- INSTRUCTIONS TO FOLLOW
Scan the records below and copy every line that contains the string "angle".

- SOURCE MATERIAL
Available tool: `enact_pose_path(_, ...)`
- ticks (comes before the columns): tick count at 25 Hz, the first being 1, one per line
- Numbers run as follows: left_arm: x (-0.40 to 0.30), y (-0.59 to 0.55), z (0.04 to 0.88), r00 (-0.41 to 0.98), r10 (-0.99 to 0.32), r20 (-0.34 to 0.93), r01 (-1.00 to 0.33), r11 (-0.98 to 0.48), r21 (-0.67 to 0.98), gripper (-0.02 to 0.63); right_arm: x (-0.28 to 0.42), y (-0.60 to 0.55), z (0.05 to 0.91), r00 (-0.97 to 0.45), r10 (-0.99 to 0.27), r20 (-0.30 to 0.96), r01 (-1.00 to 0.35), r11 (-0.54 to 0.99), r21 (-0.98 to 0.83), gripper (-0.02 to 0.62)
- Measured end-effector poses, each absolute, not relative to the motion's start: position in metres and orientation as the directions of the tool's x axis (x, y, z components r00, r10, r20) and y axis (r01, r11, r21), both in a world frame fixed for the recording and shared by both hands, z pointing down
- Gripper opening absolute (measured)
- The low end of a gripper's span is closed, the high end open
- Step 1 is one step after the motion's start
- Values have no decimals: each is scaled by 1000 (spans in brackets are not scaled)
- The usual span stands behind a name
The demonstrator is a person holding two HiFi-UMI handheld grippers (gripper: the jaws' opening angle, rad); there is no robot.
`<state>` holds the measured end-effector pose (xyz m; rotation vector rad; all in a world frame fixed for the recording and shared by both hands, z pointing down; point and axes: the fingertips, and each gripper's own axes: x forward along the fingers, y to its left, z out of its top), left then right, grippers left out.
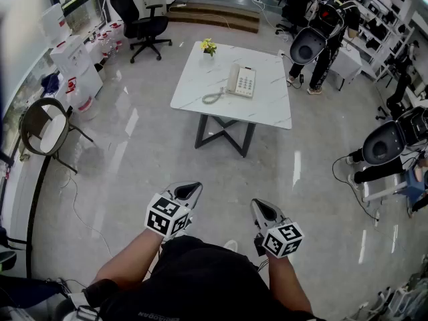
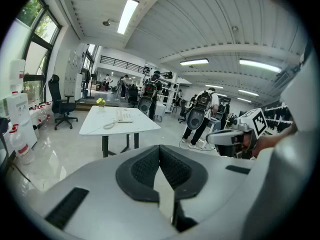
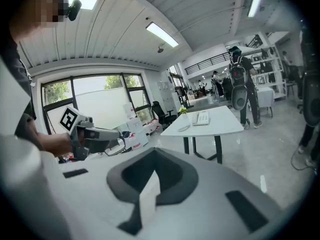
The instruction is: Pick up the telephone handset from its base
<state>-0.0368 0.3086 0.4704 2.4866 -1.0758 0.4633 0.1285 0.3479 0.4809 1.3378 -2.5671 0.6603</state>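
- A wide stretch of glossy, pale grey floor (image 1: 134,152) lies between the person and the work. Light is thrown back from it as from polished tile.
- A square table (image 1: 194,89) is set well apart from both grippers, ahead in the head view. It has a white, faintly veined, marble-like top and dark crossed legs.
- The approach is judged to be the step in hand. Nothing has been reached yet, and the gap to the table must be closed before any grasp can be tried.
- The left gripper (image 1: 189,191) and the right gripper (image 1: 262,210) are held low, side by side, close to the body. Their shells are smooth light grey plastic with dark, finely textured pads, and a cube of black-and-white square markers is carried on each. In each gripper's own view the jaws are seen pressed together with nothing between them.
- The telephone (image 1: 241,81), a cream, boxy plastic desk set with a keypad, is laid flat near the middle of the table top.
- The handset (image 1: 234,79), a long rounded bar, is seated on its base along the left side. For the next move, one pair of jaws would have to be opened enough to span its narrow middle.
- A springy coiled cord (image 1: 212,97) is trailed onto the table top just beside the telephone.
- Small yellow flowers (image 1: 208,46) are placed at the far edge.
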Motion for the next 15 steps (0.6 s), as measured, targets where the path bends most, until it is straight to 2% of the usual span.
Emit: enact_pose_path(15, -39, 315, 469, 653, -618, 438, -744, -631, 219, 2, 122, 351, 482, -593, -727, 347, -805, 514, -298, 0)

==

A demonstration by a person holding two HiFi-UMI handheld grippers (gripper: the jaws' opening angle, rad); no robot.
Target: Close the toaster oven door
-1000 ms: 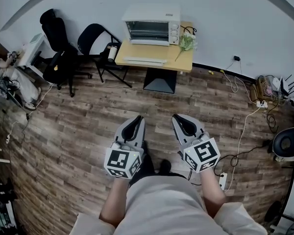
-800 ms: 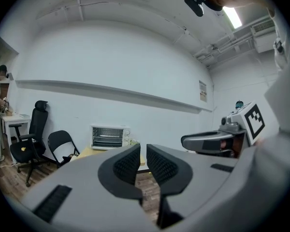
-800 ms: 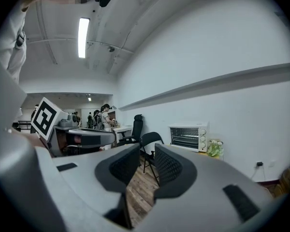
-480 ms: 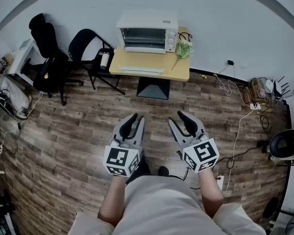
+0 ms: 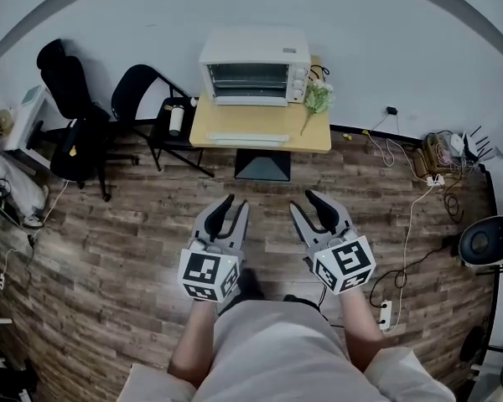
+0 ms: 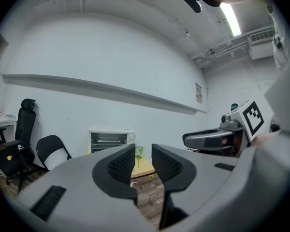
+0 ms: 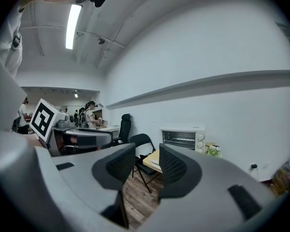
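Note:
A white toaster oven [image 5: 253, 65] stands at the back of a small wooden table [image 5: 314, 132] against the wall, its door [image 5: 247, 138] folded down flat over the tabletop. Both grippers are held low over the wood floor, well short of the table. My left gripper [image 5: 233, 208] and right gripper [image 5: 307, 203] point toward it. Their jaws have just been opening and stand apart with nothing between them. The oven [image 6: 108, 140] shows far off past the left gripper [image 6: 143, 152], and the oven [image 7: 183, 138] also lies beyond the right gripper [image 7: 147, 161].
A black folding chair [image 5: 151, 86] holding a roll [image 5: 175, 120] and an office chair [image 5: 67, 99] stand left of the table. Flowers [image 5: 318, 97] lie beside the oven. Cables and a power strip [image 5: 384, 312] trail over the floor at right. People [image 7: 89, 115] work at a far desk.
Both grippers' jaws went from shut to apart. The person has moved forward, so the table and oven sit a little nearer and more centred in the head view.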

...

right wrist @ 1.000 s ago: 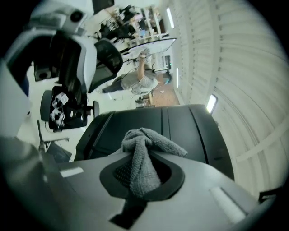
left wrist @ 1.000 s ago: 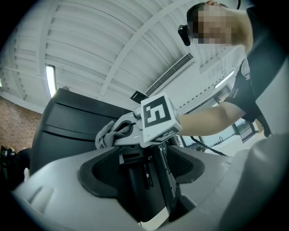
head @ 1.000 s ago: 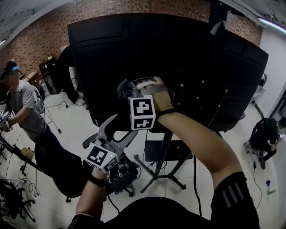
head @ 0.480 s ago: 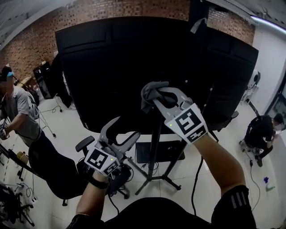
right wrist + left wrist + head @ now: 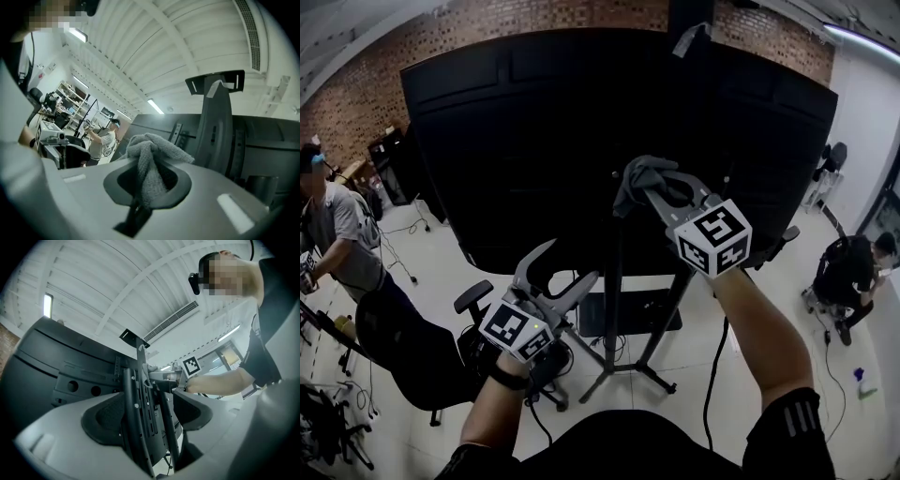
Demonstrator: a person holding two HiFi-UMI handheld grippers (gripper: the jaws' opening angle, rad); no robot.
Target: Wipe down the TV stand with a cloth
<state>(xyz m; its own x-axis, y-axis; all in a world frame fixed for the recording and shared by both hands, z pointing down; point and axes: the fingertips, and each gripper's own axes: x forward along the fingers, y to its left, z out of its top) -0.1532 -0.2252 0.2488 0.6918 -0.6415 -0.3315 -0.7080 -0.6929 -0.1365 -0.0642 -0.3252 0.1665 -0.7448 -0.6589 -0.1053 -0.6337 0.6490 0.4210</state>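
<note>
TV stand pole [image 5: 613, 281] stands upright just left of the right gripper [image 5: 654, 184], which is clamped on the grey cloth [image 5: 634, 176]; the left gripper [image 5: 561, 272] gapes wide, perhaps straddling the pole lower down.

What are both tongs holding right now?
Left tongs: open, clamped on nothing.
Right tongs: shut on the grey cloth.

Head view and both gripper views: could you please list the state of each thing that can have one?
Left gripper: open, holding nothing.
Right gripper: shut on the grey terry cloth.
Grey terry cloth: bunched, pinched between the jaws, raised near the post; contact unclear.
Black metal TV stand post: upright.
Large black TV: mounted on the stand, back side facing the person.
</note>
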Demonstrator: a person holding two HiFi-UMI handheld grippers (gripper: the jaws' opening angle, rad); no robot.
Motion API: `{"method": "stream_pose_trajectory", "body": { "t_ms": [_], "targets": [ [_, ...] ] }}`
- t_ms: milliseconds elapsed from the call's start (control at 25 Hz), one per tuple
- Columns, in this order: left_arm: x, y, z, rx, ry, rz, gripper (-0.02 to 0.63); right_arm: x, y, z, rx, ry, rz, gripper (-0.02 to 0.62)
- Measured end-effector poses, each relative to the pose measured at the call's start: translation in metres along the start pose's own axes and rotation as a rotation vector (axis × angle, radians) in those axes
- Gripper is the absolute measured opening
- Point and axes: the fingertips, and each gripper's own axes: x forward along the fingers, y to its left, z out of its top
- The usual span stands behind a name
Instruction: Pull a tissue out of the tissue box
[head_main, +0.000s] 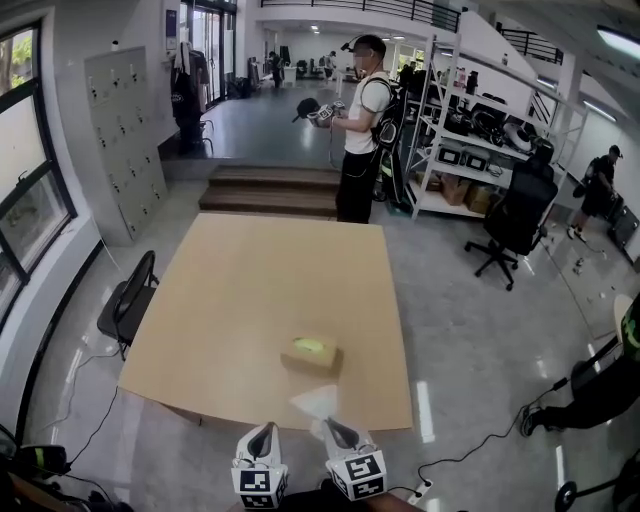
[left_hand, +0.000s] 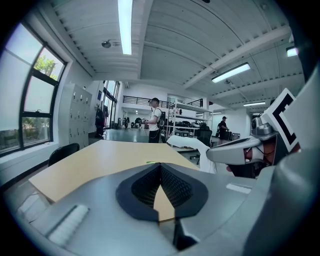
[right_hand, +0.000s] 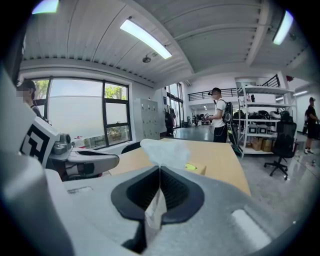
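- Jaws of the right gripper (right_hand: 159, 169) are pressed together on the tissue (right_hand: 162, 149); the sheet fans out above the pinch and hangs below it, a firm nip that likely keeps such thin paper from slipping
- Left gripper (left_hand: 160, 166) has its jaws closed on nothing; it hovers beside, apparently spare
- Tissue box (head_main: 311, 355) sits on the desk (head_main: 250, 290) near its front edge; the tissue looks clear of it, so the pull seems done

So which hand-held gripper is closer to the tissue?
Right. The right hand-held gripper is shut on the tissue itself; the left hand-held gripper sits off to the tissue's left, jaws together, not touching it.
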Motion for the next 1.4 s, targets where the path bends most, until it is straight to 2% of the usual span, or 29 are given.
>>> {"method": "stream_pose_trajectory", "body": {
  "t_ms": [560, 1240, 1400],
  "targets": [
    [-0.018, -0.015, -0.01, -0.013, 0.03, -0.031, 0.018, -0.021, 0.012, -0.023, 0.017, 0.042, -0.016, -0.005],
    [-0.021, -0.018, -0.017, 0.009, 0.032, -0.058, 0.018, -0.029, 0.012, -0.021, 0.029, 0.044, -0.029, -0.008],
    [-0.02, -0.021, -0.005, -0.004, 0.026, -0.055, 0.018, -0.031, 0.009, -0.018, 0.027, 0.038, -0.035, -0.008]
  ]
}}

- ANSWER BOX
The demonstrator is a person holding two HiFi-UMI handheld grippers (gripper: the jaws' opening angle, rad); there is no robot.
A demonstration by a person holding two HiFi-UMI handheld grippers (gripper: the jaws' opening angle, rad); no robot.
Demonstrator: a person holding two HiFi-UMI handheld grippers (gripper: the jaws' opening angle, rad); no robot.
Demonstrator: a person holding two HiFi-UMI handheld grippers (gripper: the jaws' opening angle, rad); no robot.
- Measured end-effector poses, each relative to the pose measured at the call's start: translation in metres along the start pose's own axes and rotation as a rotation vector (axis × angle, radians) in those axes

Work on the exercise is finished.